A forum where the issues of Biafra are discussed. "Igwebuike" 

  • The Biafran struggle of Africa

  • Discuss everything regarding the new Biafra to come in this section.
Discuss everything regarding the new Biafra to come in this section.
 #489  by Onyekachukwu
Mark Wallace

Biafrans made an attempt, from 1967-70, to break away from Nigeria and set up their own state. Following Nigerian independence in 1960, religious, ethnic and political divisions and even pogroms drove a wedge between the Southern region that would call itself Biafra and the rest of the country. When the split eventually came, the Nigerian Federal Government responded through a tight blockade, including on food and aid, and a sustained assault. Biafra, which began outgunned and outnumbered, held out for far longer than most expected, and the war raged on.

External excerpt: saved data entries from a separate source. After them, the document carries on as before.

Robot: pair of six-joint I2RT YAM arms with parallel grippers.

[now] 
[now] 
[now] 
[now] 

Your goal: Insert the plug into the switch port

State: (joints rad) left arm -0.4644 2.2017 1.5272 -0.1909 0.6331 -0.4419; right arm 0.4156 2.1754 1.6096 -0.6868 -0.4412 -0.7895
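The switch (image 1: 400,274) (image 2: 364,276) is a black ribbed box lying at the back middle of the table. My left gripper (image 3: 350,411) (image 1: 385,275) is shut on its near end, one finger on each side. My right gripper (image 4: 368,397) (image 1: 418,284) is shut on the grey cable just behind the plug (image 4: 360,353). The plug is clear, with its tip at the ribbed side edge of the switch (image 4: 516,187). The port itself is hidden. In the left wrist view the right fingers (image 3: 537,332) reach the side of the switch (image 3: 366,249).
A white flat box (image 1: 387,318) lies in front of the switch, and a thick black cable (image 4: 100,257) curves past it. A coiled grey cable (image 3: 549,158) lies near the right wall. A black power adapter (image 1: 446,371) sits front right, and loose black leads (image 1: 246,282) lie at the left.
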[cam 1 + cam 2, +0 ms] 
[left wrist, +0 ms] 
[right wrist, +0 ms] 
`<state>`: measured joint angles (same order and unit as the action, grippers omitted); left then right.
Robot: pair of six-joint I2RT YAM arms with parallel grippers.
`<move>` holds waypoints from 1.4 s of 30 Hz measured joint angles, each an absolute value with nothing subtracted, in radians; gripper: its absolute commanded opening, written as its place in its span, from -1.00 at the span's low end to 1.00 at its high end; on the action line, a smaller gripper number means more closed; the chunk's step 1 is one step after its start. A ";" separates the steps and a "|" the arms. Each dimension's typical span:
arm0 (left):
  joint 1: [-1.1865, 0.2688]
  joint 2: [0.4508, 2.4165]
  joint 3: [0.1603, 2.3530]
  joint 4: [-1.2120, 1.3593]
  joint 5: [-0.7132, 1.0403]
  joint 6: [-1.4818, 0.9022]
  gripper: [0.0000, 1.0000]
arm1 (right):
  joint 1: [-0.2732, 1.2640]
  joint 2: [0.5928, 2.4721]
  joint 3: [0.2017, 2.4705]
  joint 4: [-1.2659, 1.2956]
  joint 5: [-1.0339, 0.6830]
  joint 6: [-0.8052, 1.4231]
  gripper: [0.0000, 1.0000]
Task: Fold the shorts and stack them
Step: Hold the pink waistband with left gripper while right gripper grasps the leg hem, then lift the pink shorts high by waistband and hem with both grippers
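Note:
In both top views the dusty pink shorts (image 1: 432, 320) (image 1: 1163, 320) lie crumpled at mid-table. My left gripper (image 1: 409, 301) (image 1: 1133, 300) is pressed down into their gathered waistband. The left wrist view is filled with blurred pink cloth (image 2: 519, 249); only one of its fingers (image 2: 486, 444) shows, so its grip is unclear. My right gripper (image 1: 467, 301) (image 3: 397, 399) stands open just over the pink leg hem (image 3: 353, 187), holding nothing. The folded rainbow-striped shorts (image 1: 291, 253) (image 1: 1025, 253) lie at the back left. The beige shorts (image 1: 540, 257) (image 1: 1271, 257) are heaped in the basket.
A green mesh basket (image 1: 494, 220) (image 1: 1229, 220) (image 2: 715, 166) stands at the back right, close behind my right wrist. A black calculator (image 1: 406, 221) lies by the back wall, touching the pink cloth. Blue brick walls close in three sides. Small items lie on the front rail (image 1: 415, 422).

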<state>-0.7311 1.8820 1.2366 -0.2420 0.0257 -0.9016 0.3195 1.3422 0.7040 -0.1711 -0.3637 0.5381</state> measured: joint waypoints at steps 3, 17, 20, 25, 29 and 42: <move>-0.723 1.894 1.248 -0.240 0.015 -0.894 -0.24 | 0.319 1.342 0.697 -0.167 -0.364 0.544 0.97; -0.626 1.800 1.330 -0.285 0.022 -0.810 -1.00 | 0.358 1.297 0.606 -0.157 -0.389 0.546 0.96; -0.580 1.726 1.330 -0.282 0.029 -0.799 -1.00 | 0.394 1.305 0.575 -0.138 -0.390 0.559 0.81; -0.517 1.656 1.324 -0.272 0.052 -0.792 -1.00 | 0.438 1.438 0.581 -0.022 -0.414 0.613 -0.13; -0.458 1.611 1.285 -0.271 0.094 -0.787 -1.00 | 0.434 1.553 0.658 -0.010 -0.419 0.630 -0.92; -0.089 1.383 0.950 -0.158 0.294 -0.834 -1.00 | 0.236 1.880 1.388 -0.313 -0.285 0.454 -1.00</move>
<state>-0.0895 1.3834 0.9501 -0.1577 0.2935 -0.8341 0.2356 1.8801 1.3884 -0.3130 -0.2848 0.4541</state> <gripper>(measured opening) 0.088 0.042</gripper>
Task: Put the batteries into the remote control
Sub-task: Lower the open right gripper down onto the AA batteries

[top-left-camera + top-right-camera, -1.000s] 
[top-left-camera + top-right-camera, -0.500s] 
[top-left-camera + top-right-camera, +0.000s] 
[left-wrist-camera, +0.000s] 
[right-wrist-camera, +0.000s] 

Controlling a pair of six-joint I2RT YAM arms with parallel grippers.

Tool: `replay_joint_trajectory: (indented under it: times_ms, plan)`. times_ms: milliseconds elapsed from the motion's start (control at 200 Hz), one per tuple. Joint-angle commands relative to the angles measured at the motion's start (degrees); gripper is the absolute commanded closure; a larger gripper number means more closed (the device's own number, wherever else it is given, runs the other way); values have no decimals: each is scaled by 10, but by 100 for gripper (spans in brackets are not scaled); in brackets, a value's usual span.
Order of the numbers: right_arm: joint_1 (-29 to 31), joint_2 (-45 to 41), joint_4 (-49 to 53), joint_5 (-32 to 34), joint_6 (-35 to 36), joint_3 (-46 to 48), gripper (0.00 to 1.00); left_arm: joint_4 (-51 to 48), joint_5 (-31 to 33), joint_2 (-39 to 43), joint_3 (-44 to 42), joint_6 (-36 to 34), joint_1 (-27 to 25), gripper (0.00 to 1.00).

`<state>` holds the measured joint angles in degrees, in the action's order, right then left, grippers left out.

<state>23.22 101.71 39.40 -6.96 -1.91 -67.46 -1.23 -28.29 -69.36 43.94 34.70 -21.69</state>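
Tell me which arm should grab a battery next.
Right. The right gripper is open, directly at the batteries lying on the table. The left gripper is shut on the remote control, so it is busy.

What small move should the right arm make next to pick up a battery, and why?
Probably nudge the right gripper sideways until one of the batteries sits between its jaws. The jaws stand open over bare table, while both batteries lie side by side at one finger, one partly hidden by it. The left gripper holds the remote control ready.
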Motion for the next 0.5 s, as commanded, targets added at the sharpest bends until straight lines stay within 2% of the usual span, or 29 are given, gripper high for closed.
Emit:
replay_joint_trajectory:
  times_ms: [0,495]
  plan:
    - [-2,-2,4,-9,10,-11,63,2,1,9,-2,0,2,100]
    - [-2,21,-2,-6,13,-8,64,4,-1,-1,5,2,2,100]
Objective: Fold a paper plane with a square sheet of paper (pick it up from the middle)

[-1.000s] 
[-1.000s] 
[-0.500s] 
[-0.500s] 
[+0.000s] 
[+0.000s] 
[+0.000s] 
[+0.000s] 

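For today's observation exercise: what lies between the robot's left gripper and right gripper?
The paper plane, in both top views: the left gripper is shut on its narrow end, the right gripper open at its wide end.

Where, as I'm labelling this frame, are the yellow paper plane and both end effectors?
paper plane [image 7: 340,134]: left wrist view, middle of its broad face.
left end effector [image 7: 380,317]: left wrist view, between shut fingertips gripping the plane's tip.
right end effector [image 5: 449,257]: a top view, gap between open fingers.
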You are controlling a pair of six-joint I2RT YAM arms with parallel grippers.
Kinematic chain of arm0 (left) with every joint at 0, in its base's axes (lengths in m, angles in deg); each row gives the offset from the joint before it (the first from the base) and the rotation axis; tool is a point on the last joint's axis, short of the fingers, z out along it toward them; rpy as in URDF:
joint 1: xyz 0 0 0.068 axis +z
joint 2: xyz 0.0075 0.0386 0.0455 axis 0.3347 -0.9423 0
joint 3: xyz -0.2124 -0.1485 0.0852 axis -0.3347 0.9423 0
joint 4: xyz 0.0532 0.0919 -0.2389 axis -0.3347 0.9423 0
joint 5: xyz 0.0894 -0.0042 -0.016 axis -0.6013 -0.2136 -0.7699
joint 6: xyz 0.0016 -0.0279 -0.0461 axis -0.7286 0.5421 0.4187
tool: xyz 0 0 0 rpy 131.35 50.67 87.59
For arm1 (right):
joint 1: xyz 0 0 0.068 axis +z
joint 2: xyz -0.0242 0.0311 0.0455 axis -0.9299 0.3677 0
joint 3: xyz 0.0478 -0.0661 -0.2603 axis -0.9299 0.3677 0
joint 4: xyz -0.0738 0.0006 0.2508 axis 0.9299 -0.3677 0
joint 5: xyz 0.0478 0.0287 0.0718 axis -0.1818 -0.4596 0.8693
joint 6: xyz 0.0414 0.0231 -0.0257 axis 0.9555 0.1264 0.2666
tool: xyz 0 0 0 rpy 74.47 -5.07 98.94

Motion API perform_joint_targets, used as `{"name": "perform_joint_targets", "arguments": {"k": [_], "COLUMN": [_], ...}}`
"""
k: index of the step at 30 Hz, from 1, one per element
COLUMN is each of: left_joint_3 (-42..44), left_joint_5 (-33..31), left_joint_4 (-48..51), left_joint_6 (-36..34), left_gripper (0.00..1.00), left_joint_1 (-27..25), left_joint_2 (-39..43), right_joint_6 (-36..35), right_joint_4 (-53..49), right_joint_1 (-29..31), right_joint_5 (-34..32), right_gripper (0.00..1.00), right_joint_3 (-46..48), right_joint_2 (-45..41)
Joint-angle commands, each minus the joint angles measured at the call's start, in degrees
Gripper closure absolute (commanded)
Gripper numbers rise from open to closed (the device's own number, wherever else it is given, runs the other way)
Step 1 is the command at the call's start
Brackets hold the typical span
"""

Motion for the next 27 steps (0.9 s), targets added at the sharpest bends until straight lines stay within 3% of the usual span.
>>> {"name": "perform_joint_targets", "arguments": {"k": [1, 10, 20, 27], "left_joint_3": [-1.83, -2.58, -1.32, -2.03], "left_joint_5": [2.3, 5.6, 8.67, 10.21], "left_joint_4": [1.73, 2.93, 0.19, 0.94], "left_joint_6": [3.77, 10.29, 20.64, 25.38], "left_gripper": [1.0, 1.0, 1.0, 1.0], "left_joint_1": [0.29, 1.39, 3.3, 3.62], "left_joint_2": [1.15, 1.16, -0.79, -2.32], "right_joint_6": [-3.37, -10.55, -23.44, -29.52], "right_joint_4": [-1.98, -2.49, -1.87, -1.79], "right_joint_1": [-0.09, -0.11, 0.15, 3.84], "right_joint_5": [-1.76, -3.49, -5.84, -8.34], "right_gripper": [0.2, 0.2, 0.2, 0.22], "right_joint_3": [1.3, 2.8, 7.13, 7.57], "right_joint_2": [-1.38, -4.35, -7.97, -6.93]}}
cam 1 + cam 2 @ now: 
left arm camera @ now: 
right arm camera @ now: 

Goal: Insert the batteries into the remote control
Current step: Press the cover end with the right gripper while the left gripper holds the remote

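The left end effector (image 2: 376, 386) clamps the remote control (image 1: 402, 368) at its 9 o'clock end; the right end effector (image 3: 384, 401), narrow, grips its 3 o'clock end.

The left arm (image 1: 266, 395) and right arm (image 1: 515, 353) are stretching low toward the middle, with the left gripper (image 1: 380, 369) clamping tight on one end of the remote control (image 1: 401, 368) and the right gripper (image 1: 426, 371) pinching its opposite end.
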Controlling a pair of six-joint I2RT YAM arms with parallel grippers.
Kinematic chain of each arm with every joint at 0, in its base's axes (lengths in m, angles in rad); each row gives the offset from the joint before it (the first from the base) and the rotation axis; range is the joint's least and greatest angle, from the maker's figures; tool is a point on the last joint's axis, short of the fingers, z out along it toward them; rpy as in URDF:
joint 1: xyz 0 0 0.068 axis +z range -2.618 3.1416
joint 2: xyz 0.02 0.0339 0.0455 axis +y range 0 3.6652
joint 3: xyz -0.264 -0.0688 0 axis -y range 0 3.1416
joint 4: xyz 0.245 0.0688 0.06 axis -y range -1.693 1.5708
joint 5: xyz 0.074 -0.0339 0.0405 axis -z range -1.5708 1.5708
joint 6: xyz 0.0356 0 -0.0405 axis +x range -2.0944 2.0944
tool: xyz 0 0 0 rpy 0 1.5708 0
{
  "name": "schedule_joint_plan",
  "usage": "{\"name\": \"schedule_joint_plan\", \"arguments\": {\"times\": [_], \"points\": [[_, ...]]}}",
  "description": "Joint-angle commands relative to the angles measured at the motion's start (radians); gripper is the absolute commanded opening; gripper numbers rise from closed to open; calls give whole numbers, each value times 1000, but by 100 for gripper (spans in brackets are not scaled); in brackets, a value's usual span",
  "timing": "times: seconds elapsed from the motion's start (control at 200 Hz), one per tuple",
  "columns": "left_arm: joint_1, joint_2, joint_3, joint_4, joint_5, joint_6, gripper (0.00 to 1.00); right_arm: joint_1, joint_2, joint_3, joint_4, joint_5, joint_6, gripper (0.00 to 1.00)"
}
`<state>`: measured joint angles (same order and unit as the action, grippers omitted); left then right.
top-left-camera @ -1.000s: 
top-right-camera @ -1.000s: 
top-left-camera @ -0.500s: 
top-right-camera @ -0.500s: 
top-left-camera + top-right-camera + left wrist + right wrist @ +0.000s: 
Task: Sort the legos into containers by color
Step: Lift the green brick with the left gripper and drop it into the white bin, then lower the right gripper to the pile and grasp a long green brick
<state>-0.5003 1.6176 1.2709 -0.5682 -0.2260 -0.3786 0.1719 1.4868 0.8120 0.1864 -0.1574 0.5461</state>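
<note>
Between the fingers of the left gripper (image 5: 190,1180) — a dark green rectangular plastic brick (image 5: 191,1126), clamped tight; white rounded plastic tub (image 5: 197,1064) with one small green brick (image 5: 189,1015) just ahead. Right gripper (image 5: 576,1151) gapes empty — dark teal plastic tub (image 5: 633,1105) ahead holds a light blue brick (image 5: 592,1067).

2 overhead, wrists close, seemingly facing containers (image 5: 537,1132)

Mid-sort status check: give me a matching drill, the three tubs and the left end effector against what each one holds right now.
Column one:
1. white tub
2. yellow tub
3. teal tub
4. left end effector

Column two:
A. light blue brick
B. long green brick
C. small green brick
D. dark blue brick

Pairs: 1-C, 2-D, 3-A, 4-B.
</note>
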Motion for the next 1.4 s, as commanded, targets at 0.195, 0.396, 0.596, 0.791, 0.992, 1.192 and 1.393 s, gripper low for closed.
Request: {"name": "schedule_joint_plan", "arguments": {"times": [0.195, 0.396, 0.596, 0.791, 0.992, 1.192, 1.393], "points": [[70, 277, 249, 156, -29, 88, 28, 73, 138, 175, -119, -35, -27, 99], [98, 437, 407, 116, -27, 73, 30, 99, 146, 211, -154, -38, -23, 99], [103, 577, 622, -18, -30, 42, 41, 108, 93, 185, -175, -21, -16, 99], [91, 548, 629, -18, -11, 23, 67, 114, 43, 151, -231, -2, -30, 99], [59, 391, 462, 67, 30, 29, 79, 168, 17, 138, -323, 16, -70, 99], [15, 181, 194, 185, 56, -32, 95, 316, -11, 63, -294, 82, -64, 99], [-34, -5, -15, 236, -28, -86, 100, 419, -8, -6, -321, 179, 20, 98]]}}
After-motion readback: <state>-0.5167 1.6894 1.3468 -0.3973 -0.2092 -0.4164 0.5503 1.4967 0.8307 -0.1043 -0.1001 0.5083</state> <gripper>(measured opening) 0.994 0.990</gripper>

The militaries of both sides committed atrocities, and most famously the Biafran civilian population starved in the full view of the world’s media. Up to two million Biafrans starved to death – a policy which the Nigerian Federal Government pursued quite openly, with one representative saying: “Starvation is a legitimate weapon of war, and we have every intention of using it”. Long before the charity appeals of the 1980s, it was the war in Biafra which first brought the image of starving African children, bellies distended, to the newspapers and TV bulletins of the West.

As in Yemen, Britain chose a side. And just as in Yemen, Britain sold weapons to its pre-existing ally: Nigeria. We wanted the continued supply of Nigerian oil, we wanted Nigerian markets for our exports, and most of all we wanted Nigeria and the wider region not to fall into the hands of the Soviets.

Unusually for a Cold War proxy conflict, the USSR was not on the other side this time; it, too, was backing the Nigerian Federal Government. One of the UK’s fears was that if London withdrew its support for Nigeria, the Soviets would step into the gap and potentially turn West Africa into a hotbed of communism. Also in the back of Whitehall’s mind was the ongoing tussle over Rhodesia – the UK did not want the recognition of breakaway republics to become a trend.

As the photographs and footage of starving people flooded out of the conflict zone, the pressure grew on Harold Wilson. Students protested, and questions were asked in Parliament. Frederick Forsyth, then a war correspondent, not yet an author of bestsellers, quit his job at the BBC in protest at the Corporation’s decision not to cover what he viewed as a “particularly British cock-up”, and went to report direct from Biafra (his first book was The Biafra Story, an account of the conflict). The Sun campaigned to save Biafran civilians, while the Foreign Office accused Fleet Street of “sensational reporting”. In The Spectator, Auberon Waugh wrote that this was “the most hideous crime against humanity in which England has ever been involved”, and amounted to “mass murder committed in our name”.

What was the outcome, and are there lessons that might be learned for Britain’s policy towards Yemen?

In the short-term, the UK just about got what it wanted. The Soviets didn’t take over Nigeria. The oil continued to flow. No precedent on breakaway republics was established. The cost, however, was huge – millions of innocents died, and many millions more watched on as the UK bluntly ignored its moral obligations. That was a gross bargain, but one which the Wilson government persisted in pursuing and from which Britain did arguably receive some dividend, albeit meagre.

The case for making such a bloody bargain with the Saudis over Yemen is normally the same as the justification given for complicity in their other atrocities: that we would very much like their business, and that we would very much not like their position to be supplanted by Iran or by someone else worse than the current rulers of either Tehran or Riyadh.